EXERCISE PROMPT: All lines between the start of the listing below and the line containing "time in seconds", inclusive, must be repeated exactly.

DATA SECTION:

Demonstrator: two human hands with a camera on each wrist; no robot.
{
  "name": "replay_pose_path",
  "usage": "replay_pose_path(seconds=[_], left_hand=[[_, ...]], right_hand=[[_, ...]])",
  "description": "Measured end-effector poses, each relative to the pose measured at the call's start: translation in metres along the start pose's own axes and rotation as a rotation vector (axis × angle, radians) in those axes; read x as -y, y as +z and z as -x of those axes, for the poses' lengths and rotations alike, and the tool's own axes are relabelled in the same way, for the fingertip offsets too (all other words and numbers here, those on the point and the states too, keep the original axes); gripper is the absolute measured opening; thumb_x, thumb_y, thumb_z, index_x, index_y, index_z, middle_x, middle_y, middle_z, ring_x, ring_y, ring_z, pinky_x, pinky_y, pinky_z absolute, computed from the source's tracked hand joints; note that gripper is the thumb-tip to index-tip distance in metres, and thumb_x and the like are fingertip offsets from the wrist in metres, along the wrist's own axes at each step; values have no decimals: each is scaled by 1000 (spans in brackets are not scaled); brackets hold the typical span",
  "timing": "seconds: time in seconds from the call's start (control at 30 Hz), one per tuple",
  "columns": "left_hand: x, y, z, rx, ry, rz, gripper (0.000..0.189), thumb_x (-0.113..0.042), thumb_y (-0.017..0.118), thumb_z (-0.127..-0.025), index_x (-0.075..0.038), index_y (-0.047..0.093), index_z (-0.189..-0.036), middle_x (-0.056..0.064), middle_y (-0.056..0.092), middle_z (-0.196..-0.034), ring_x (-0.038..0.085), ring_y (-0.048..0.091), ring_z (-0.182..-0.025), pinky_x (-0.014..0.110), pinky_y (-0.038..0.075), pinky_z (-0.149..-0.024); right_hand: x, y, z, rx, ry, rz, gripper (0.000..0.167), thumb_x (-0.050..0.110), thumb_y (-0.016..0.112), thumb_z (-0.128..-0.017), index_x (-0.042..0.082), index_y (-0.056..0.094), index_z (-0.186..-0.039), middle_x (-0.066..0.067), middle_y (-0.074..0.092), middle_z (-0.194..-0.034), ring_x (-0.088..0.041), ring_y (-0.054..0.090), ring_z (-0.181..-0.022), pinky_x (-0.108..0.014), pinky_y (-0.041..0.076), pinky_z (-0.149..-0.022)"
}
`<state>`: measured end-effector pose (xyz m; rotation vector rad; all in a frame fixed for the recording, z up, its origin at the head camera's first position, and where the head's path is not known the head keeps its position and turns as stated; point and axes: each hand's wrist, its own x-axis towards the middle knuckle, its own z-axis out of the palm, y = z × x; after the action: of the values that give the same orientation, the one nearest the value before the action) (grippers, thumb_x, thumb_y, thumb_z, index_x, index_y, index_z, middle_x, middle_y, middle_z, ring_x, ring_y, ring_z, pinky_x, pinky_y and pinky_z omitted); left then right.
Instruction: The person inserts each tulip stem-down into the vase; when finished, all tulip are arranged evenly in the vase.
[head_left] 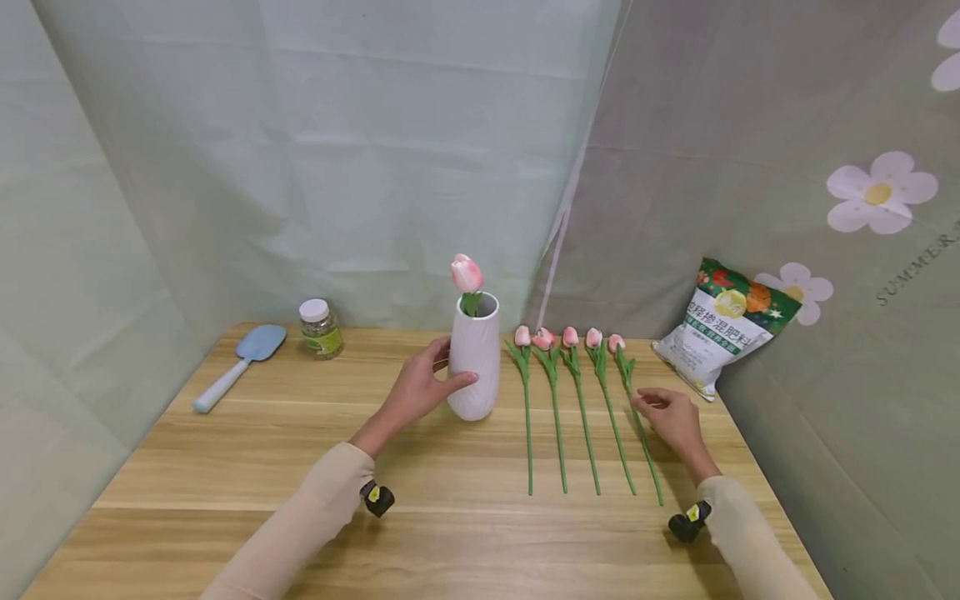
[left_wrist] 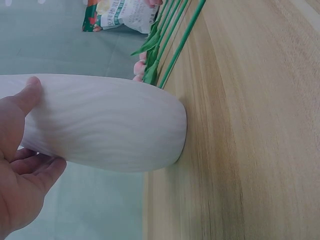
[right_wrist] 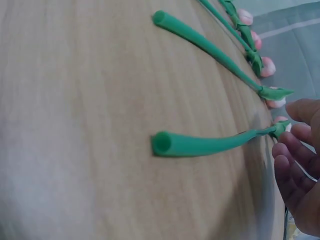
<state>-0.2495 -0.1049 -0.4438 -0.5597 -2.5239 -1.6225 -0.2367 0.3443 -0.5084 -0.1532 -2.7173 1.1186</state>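
Observation:
My left hand [head_left: 423, 385] grips the ribbed white vase [head_left: 476, 367] from its left side, thumb across the front and fingers behind. The vase stands upright on the table, and one pink tulip [head_left: 467, 273] rises from its mouth. To its right, several pink tulips [head_left: 570, 337] with green stems lie side by side, buds toward the back. My right hand [head_left: 672, 419] is at the rightmost tulip [head_left: 628, 377], fingertips right by the upper stem. In the right wrist view its thumb and fingers are apart and loosely bent near that tulip's green stem [right_wrist: 200, 145].
On the wooden table [head_left: 465, 533], a trowel [head_left: 251, 350] with a blue-grey blade lies at the left. Beside it stands a small white-lidded jar [head_left: 321, 332]. A green and white bag [head_left: 720, 329] leans against the fabric wall at the back right.

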Motion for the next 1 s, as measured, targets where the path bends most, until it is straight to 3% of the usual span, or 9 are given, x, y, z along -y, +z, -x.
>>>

EXERCISE OUTPUT:
Demonstrator: two human hands with a camera on each wrist; no robot.
{
  "name": "replay_pose_path",
  "usage": "replay_pose_path(seconds=[_], left_hand=[[_, ...]], right_hand=[[_, ...]])",
  "description": "Measured end-effector poses, each relative to the pose measured at the call's start: translation in metres along the start pose's own axes and rotation as a rotation vector (axis × angle, radians) in those axes; read x as -y, y as +z and z as -x of those axes, for the poses' lengths and rotations alike, and the tool's own axes are relabelled in the same way, for the fingertip offsets too (all other words and numbers here, those on the point and the states too, keep the original axes); gripper is the absolute measured opening; thumb_x, thumb_y, thumb_z, index_x, index_y, index_z, middle_x, middle_y, middle_z, ring_x, ring_y, ring_z, pinky_x, pinky_y, pinky_z absolute, computed from the source's tracked hand joints; note that gripper is the thumb-tip to index-tip distance in metres, and thumb_x and the like are fingertip offsets from the wrist in metres, along the wrist's own axes at each step; values have no decimals: each is scaled by 1000 (spans in brackets are not scaled); brackets hold the typical span",
  "timing": "seconds: time in seconds from the call's start (control at 30 Hz), one per tuple",

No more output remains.